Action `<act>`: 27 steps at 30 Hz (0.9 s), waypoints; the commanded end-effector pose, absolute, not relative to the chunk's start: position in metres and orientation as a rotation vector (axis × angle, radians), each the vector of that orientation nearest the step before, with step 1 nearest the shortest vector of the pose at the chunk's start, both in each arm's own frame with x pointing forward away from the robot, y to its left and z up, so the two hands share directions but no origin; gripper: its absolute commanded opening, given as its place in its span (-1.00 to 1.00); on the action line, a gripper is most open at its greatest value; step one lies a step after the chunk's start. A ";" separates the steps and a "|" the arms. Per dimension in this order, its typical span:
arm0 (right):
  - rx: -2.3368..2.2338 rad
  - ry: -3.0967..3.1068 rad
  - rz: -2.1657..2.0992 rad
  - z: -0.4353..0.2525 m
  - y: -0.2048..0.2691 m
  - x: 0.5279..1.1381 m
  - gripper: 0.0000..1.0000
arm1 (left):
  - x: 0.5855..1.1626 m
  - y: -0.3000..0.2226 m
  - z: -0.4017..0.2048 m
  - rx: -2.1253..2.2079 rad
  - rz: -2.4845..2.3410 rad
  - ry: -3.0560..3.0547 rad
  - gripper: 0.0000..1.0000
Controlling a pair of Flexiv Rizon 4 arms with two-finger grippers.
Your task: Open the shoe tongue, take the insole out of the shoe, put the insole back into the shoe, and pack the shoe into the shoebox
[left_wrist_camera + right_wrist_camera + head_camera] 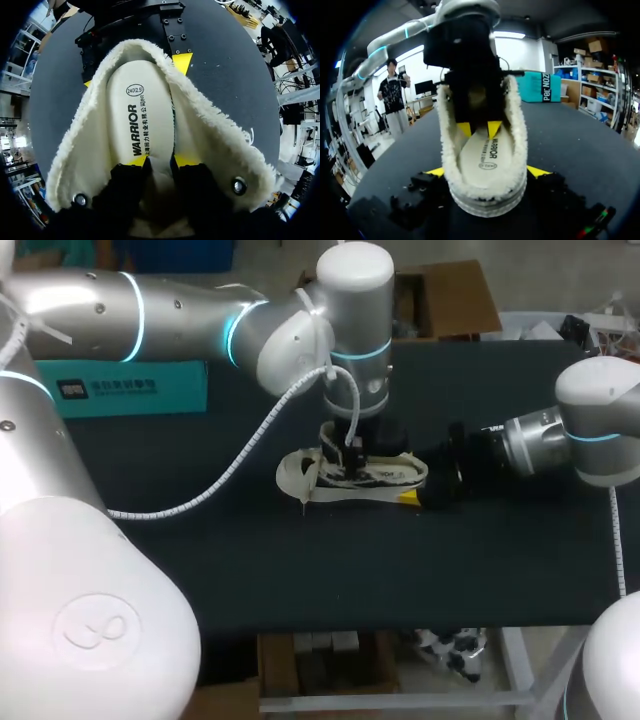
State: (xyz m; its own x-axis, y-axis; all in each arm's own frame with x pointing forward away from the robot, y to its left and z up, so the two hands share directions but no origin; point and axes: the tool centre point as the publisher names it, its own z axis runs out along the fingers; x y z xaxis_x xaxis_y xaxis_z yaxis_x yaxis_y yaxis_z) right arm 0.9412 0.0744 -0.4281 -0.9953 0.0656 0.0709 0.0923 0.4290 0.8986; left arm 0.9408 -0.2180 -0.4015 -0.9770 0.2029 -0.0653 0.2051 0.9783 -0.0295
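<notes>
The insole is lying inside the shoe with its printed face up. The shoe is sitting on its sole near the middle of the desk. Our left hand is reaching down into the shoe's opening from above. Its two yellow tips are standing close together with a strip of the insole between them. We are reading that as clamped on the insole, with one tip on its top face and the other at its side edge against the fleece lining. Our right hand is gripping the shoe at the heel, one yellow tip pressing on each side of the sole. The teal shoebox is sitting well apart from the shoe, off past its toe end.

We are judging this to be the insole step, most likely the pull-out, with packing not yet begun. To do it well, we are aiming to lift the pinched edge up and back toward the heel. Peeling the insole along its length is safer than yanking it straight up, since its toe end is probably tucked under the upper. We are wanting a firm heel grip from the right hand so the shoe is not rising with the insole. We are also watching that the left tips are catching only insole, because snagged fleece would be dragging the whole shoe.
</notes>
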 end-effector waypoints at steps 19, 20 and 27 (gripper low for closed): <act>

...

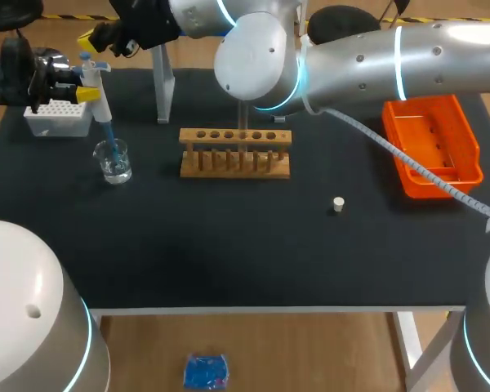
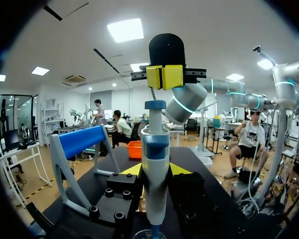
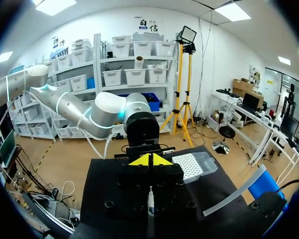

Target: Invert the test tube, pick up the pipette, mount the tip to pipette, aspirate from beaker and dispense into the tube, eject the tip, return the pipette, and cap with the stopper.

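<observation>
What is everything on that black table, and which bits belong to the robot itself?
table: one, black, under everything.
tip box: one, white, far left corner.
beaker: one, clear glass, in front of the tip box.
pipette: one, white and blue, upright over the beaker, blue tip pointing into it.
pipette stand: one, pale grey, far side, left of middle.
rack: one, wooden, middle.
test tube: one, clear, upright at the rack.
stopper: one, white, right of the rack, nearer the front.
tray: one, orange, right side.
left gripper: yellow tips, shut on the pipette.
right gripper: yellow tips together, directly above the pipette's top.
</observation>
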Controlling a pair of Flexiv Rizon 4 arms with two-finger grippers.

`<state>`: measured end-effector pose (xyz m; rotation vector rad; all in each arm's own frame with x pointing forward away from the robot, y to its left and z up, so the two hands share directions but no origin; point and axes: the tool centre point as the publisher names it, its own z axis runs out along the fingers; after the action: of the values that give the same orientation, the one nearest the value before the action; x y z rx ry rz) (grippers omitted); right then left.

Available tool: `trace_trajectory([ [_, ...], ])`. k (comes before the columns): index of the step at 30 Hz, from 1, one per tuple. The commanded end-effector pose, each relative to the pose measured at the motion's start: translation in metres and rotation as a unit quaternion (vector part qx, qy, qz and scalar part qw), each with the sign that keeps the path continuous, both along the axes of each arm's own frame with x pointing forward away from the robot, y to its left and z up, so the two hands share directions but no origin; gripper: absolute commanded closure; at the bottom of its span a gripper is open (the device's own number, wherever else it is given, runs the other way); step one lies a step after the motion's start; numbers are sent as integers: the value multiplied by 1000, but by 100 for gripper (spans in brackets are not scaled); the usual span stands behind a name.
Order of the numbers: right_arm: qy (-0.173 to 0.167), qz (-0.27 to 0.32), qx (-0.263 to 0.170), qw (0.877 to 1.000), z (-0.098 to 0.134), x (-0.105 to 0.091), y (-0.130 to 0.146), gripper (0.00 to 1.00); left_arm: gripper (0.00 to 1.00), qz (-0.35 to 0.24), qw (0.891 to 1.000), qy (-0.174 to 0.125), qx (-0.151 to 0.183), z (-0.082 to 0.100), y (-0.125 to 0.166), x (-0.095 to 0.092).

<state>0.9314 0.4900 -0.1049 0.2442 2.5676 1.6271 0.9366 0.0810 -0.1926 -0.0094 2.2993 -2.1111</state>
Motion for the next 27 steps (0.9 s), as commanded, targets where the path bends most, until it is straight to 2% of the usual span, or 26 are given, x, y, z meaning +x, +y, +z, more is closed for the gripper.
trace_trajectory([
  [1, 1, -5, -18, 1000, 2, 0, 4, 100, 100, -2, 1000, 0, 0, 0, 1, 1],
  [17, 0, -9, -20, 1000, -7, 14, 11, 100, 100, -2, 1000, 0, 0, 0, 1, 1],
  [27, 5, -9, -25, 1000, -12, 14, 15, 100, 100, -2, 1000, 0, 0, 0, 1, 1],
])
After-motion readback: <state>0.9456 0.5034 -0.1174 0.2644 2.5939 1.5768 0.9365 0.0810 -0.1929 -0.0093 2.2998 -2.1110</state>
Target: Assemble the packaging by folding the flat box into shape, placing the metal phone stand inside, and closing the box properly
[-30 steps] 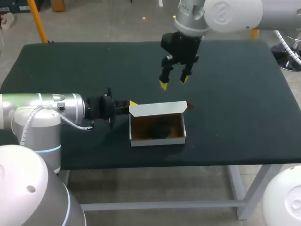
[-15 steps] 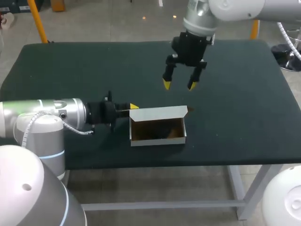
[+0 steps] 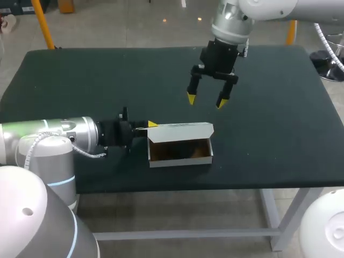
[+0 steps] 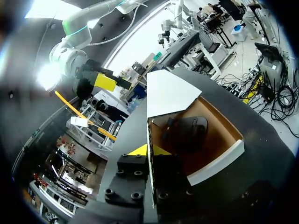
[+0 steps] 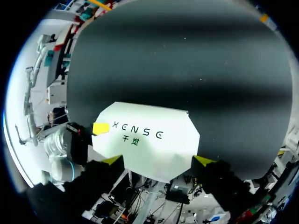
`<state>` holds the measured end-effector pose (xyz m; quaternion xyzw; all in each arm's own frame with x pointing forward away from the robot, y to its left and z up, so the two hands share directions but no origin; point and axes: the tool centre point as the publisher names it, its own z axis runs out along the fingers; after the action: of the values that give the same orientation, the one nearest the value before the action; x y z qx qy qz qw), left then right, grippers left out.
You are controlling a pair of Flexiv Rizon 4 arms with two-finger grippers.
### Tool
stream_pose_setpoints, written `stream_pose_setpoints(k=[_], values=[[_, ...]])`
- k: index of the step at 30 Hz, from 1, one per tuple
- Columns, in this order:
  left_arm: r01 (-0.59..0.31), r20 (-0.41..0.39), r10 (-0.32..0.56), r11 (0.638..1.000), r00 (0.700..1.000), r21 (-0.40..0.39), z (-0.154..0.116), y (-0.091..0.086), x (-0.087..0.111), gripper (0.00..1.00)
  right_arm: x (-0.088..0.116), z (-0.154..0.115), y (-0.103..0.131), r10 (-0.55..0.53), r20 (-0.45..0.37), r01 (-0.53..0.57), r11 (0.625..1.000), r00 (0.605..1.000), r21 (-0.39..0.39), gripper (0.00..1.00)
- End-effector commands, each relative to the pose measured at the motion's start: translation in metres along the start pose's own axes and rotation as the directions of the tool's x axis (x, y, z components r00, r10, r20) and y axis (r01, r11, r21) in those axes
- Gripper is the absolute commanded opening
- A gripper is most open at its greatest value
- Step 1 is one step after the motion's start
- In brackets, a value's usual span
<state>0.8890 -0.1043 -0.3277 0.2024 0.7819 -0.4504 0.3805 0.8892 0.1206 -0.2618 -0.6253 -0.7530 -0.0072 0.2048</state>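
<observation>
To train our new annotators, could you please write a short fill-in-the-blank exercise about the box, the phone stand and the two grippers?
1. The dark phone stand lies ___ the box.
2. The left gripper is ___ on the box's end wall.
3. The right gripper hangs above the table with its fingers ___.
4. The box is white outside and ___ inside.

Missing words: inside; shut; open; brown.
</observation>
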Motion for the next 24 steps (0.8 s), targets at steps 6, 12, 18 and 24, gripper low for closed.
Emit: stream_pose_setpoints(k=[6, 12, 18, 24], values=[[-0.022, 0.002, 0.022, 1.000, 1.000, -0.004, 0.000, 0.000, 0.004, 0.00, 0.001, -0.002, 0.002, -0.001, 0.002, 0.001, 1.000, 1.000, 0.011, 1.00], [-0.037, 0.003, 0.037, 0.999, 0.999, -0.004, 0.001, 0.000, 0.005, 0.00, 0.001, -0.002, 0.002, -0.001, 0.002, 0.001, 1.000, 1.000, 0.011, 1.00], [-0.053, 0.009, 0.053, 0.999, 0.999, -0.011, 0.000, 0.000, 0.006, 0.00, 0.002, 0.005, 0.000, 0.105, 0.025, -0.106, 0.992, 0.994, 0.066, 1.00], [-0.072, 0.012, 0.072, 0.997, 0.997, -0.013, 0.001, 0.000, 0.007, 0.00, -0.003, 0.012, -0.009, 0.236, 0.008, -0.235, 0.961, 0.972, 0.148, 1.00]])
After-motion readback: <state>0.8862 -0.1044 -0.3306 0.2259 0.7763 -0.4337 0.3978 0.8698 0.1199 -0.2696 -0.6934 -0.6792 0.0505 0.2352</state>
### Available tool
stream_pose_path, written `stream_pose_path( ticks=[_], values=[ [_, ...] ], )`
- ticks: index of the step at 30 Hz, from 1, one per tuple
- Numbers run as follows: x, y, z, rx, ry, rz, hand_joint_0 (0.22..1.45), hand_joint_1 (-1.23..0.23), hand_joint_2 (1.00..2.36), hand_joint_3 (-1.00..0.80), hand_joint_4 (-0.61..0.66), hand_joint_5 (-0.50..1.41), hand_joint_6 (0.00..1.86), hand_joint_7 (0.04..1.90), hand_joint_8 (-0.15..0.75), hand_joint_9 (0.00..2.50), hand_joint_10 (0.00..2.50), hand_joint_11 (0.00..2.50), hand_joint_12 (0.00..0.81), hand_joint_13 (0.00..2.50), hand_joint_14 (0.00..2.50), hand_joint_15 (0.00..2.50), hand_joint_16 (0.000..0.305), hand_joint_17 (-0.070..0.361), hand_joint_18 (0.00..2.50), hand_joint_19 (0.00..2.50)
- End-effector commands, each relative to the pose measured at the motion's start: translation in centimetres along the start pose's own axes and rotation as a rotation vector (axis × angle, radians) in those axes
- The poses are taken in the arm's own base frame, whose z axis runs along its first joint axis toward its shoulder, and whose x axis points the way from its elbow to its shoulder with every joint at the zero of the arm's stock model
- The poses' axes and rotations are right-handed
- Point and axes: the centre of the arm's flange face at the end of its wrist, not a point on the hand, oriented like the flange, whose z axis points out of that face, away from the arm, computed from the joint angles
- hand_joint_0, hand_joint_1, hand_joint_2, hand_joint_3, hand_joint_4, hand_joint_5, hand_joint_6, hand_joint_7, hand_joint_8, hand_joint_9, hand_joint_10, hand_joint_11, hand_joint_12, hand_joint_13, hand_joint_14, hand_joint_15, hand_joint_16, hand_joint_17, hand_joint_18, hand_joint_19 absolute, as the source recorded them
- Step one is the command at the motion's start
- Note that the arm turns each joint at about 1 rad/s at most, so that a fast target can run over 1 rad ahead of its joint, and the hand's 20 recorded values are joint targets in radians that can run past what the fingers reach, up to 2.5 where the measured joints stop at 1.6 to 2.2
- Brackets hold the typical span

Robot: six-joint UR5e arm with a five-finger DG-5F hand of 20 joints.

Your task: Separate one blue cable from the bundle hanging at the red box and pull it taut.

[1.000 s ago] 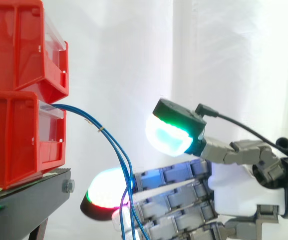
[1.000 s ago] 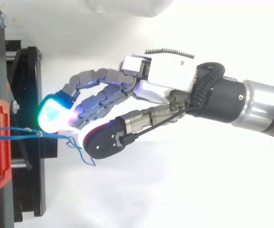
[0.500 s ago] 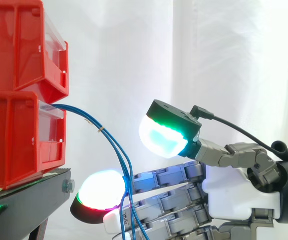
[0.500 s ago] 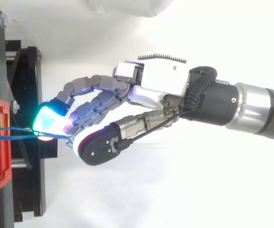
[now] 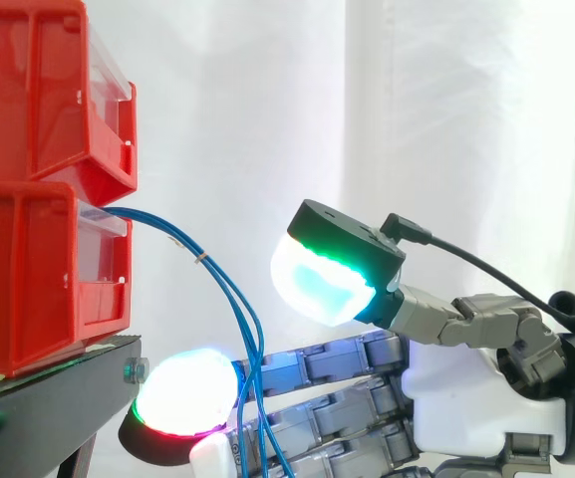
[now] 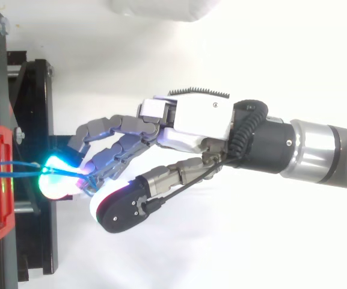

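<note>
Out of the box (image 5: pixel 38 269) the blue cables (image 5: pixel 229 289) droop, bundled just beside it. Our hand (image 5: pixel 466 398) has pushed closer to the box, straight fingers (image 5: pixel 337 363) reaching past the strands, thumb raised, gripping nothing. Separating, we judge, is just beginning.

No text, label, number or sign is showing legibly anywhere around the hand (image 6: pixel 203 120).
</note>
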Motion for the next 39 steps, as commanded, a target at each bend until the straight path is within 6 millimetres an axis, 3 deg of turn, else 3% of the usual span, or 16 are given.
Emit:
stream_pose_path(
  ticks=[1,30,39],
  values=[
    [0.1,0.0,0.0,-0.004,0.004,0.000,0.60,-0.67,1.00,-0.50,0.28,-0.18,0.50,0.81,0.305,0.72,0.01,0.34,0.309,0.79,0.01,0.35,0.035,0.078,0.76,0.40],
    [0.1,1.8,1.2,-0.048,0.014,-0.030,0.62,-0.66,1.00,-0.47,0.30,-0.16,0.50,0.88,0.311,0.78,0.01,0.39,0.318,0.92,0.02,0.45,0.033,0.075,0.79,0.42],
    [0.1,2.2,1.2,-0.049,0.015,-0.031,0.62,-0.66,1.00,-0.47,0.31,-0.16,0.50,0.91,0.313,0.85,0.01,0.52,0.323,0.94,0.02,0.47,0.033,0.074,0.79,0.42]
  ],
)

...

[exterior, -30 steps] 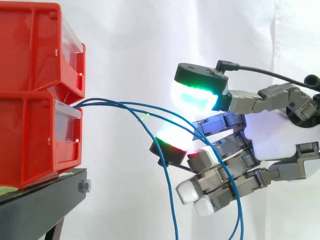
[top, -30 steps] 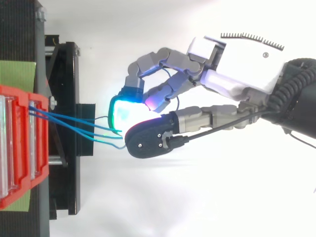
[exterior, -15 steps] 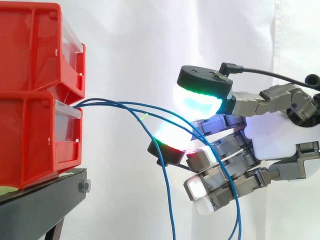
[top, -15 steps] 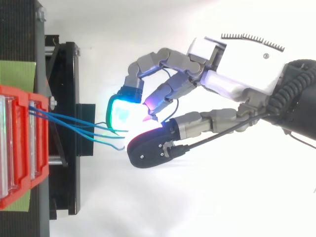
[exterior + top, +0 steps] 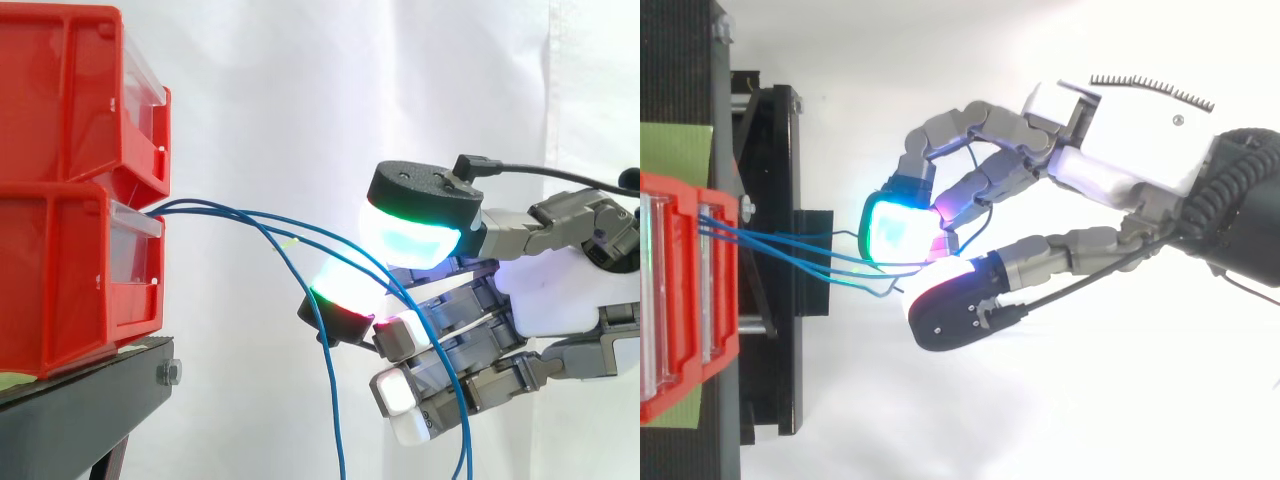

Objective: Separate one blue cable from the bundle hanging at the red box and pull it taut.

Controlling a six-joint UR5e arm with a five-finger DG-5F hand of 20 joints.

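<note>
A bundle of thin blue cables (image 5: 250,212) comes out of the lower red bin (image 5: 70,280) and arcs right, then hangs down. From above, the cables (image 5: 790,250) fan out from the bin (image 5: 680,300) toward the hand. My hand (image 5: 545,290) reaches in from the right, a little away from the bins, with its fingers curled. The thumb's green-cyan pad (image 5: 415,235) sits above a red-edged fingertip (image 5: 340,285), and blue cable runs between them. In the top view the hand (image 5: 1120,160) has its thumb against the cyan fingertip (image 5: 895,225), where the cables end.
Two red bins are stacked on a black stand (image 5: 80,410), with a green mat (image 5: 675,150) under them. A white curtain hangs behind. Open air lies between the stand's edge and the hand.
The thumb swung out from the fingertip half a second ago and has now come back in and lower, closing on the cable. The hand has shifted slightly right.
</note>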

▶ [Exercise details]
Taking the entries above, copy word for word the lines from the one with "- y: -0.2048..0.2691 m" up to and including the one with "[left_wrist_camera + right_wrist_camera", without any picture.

▶ [Answer section]
  - y: -0.2048..0.2691 m
  - x: 0.5279..1.1381 m
  - gripper: 0.0000..1.0000
arm1 (left):
  - x: 0.5855..1.1626 m
  - y: -0.3000..0.2226 m
  - z: -0.4017..0.2048 m
  - rx: -2.1253..2.2079 rad
  - rz: -2.4845..2.3410 rad
  - ry: -3.0560..3.0547 rad
  - gripper: 0.0000..1.0000
Controlling a pair of Flexiv Rizon 4 arms with two-finger grippers.
Your task: Open the shoe tongue, take the insole out of the shoe, put the insole back into the shoe, and pack the shoe into the shoebox
[left_wrist_camera + right_wrist_camera + head_camera] 

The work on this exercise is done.